TAXING RENTAL / VACATION HOMES

There are three possible tax consequences depending on the number of days the property is rented at Fair Market Value.

FIRST, if the second home is not rented more than 14 days per year, it is not a rental. Mortgage interest and property taxes are normally 100% deductible. The rental income is not taxable; however, no deductions are allowed for other expenses or depreciation.

SECOND, if the vacation home is rented for more than 14 days per year, AND personal use is limited to 14 days (or 10% of the total rented days, if greater), the property is taxed as two properties: a rental for the portion it is rented; and personal use, but not a second home, for the period it is used personally.

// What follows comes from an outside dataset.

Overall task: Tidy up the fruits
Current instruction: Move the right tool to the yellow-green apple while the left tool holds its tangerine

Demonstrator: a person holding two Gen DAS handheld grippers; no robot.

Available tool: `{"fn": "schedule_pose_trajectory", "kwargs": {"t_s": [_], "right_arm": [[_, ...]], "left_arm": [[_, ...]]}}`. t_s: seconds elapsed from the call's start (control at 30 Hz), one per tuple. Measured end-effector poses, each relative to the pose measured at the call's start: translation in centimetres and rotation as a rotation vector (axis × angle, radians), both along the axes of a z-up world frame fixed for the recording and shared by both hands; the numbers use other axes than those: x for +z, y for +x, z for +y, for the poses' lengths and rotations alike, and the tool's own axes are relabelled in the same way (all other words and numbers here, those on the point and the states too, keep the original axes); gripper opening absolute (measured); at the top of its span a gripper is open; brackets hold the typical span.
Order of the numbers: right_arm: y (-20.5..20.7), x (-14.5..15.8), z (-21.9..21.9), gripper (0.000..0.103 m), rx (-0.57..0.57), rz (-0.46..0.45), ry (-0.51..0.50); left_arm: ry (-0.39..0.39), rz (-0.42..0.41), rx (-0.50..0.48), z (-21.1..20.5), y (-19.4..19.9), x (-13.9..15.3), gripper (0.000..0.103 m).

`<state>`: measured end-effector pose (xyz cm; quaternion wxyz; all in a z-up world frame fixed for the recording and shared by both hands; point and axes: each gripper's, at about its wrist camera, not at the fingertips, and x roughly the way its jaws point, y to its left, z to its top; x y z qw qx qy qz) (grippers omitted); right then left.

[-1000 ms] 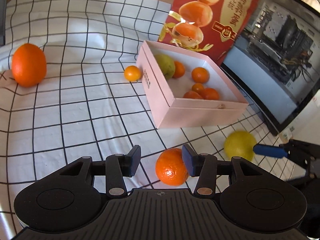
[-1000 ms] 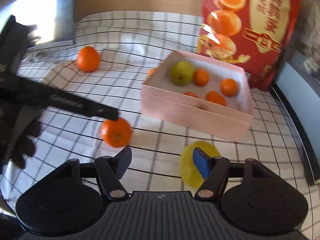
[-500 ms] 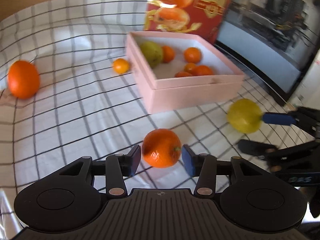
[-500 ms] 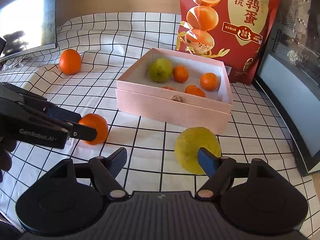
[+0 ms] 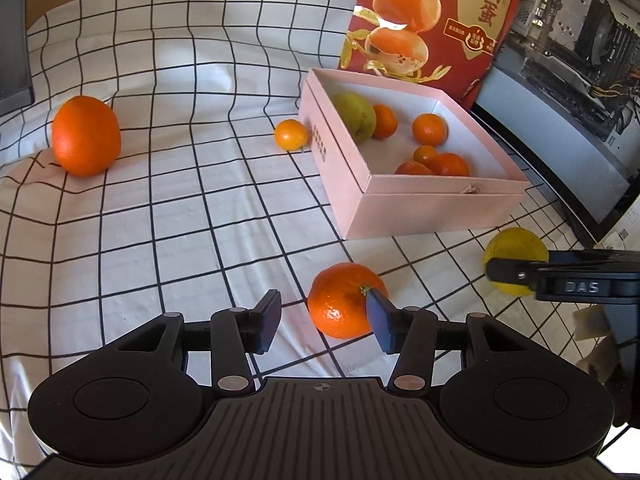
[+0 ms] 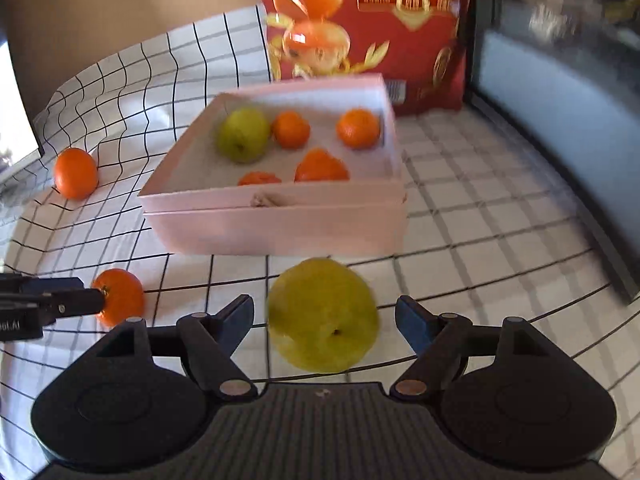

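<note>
Orange: it lies on the checked cloth over the worktop, in front of the box. It is judged firm, round and light, with a dimpled peel that gives some grip. It is apt to roll if nudged, so it should be taken across its widest part.
Left hand-held gripper: its jaws are opening. The orange sits between them, nearer the right jaw, and is not clamped.
Yellow fruit: it lies on the cloth just in front of the box. It is judged the larger and heavier piece, smooth-skinned and easily bruised. A wide hold at mid-height is called for.
Right hand-held gripper: it is spread wide, with the yellow fruit between the jaws and a gap seen on both sides. Nothing is held.
Box: pink, open-topped and shallow. A green fruit and several small oranges are held in it, with bare floor left between them.
Loose fruit: a big orange lies far left on the cloth, and a small one lies just beside the box's left wall.
Bag: red, printed, stood upright behind the box.
</note>
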<state>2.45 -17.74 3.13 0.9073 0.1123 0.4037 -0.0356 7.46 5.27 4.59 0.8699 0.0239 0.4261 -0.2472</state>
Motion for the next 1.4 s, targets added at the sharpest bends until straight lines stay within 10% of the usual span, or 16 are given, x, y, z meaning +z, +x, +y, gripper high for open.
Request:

THIRD, if the property is rented for more than 14 days AND personal use exceeds the 14 day/10% limitation, the property is taxed as both a second home and a rental.

Examine the benefits under each scenario and alter your rental/usage plans to minimize taxes.

VACATION HOME TO CHARITY AUCTION

In a recent Tax Court case a charitable donation turned into a triple tax loss. The donor gave a charity a one week use of a vacation home for a charity auction. The week was sold and the funds were used for charity.

1 - The donor could not deduct anything. [A gift of the right to use property is not normally deductible.]

2 - The renter could not deduct his payment (made by check, payable to the charity). Charitable deductions are allowed only to the extent that value is not received. [Example - If you pay $3 for cookies worth $2, only $1 is deductible.]

3 - The donation was a personal use, causing the donor's personal use to exceed the 14 day/10% rule causing a tax increase.